British actor (born 1968)

Adrian Anthony Lester (born Anthony Harvey on 14 August 1968) is a British actor. He is the recipient of a Laurence Olivier Award, an Evening Standard Theatre Award and a Critics' Circle Theatre Award for his work on the London stage, and has also been nominated for a Tony Award.

== Early life and education ==
Lester was born on 14 August 1968 in Birmingham, the son of Jamaican immigrants, Monica, a medical secretary, and Reginald, a manager for a contract cleaning company. His maternal grandfather, James Lester, had arrived in the United Kingdom in 1954, followed by his wife Mabel a year later. His mother was brought up by her grandparents in Jamaica until 1960, when she joined her parents in Birmingham at the age of 14.
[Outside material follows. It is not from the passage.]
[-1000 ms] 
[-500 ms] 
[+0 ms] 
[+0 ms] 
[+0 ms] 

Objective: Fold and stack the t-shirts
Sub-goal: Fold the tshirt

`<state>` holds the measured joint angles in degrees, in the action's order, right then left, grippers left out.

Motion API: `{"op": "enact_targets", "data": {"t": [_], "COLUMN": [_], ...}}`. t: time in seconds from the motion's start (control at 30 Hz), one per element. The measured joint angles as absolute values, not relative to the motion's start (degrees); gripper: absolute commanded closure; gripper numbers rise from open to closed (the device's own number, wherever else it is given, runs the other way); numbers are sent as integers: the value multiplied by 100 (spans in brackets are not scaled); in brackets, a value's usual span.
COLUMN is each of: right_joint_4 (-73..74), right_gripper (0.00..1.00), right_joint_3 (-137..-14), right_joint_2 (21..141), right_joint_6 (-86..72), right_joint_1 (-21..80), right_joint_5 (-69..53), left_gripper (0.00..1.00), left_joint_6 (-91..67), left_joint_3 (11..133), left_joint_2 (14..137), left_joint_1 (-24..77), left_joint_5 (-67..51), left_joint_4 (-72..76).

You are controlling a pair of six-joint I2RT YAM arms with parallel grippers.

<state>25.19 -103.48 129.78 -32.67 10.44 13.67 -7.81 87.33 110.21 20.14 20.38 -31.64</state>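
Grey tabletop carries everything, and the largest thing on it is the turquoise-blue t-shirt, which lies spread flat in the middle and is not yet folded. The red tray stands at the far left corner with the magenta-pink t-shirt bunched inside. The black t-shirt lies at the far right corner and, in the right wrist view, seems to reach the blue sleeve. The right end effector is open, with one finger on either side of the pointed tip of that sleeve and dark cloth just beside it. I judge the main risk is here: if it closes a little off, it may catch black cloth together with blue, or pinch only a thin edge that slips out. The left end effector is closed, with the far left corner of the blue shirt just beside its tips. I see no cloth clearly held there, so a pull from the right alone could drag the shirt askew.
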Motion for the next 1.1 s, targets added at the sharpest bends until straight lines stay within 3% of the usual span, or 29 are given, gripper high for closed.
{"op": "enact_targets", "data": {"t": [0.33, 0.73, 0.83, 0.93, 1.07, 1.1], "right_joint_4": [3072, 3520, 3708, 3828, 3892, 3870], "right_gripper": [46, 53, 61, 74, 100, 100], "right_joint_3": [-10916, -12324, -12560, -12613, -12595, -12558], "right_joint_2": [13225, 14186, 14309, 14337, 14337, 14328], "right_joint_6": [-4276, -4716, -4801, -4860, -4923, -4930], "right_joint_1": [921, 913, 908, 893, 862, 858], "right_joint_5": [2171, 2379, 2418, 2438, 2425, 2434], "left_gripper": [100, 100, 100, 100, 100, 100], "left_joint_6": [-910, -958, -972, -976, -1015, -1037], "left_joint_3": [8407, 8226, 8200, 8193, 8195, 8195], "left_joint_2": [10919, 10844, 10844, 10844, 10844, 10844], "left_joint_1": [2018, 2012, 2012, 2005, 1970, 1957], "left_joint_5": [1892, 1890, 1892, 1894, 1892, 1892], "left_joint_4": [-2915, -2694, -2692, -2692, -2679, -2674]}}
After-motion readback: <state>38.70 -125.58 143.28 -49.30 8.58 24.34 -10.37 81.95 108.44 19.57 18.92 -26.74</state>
From the age of 9, Lester sang as a boy treble in the choir of St Chad's Cathedral, Birmingham. At 14, he began acting with the Birmingham Youth Theatre. After leaving Archbishop Masterson RC School, Lester attended Joseph Chamberlain Sixth Form College for one year, before winning a place at the Royal Academy of Dramatic Art (RADA) in 1986, at which he completed three years of training, graduating in 1989.

==Career==
===Theatre===
Lester received an Ian Charleson Award commendation and a Time Out Award for his 1991 performance as Rosalind in Cheek by Jowl's all-male production of As You Like It. In 1992 he played Paul in the UK premiere of John Guare's Six Degrees of Separation, alongside Stockard Channing at the Royal Court Theatre in a production that transferred to the West End's Comedy Theatre. The following year, he appeared as Anthony Hope in the National Theatre's production of Sweeney Todd: The Demon Barber of Fleet Street, receiving an Olivier Award nomination for Best Supporting Performance in a Musical. He has also appeared on stage as Robert in the Donmar Warehouse production of the Stephen Sondheim musical Company, for which he won an Olivier Award, and in the title role of Hamlet (Carlton TV Theatre Award).

In 2003, he played the title role in Henry V at the National Theatre.

In 2010, he played the part of Brick in Tennessee Williams' play Cat on a Hot Tin Roof at the Novello Theatre in London.

In 2012, he appeared as Ira Aldridge in the play Red Velvet, written by his wife Lolita Chakrabarti.

Lester played the part of Othello in the Shakespeare play of the same name in 2013 alongside Rory Kinnear as Iago at the National Theatre. Both actors won the Best Actor award in the Evening Standard Theatre Awards for their roles; the award is traditionally given to only one actor, but the judges were unable to choose between the pair.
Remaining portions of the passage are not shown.